The New York State Assembly passed legislation on Monday to ban the sale and distribution of products containing the tiny plastics. Lawmakers in California are considering following suit. Eriksen recently began searching for microbeads in the Los Angeles River and found what he believes are more of the tiny plastics.

"The shape is very distinctive--a perfectly round little sphere--that's why it's suspicious," Eriksen said. "Analysis must be done further to see the composition, to see if they are actually plastic or not."

But Los Angeles Sanitation's Operations Chief Traci Minamide says city crews took their own samples along the Los Angeles River and at the Tillman Water Reclamation plant--one of three wastewater treatment facilities that feeds into the river.

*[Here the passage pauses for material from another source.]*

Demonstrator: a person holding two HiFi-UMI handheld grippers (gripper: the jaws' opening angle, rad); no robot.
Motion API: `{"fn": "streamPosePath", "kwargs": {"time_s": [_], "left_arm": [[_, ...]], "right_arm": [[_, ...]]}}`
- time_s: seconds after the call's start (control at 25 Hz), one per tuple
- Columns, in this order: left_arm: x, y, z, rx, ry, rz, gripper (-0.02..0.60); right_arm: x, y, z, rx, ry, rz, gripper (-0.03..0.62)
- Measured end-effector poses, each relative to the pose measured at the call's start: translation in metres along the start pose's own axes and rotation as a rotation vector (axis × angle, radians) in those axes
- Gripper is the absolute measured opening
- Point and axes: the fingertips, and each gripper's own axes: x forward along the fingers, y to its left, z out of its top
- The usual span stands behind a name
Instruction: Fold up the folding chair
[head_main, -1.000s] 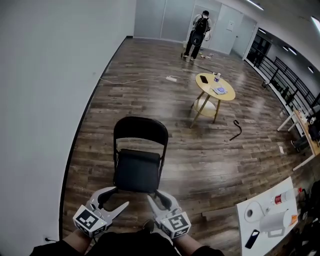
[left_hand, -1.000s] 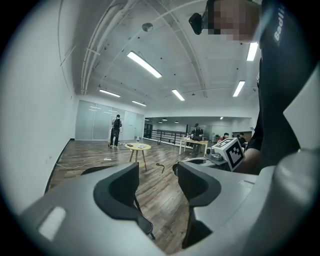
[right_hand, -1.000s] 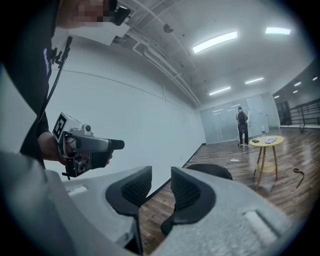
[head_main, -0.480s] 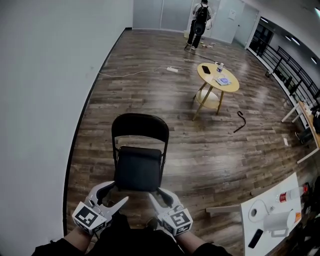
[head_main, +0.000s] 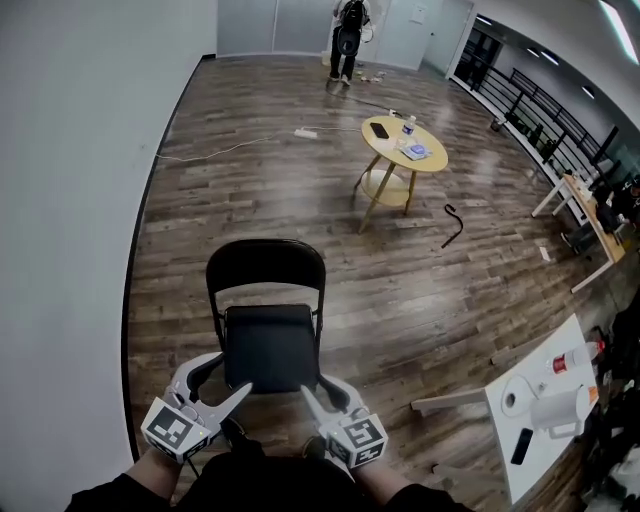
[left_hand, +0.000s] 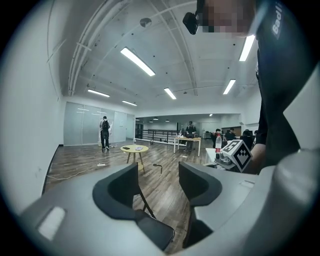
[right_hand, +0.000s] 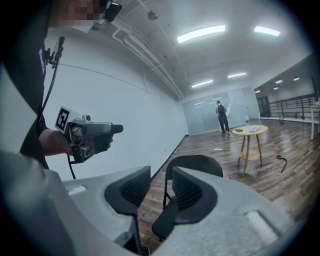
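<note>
Along the frame's left side a white wall is bordering the wood floor. At lower centre the black folding chair is standing unfolded, its seat toward the camera. A round yellow table is standing at upper right, well apart from the chair. A white table is poking in at lower right, and a person is standing at the top edge. The left gripper is hovering just beside the seat's front left corner, jaws roughly half apart and empty. The right gripper is hovering by the front right corner, jaws narrowly apart, gripping nothing.
</note>
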Motion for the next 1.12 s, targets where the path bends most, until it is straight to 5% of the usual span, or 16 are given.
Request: {"fn": "streamPosePath", "kwargs": {"time_s": [0.56, 1.12], "left_arm": [[-0.004, 0.083, -0.027, -0.047, 0.009, -0.125, 0.267], [0.042, 0.097, -0.033, 0.0, 0.087, -0.099, 0.308]], "right_arm": [[0.034, -0.003, -0.005, 0.106, 0.006, -0.237, 0.143], [0.046, -0.044, -0.058, 0.246, 0.077, -0.179, 0.179]]}}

"We found nothing," Minamide said. "The water is very clear. The beads can't get through our filters...we need to do more research as to what actually is the path of those microbeads."

Minamide says the Tillman plant can sift out particles 20 times smaller than microbeads. Eriksen, however, says the tiny plastics are still somehow getting through.

He says across the country, most filters are not fine enough to stop microbeads from polluting waterways.

"They are not going to go away any time soon," Eriksen said. "And it may end up in the food that you eat."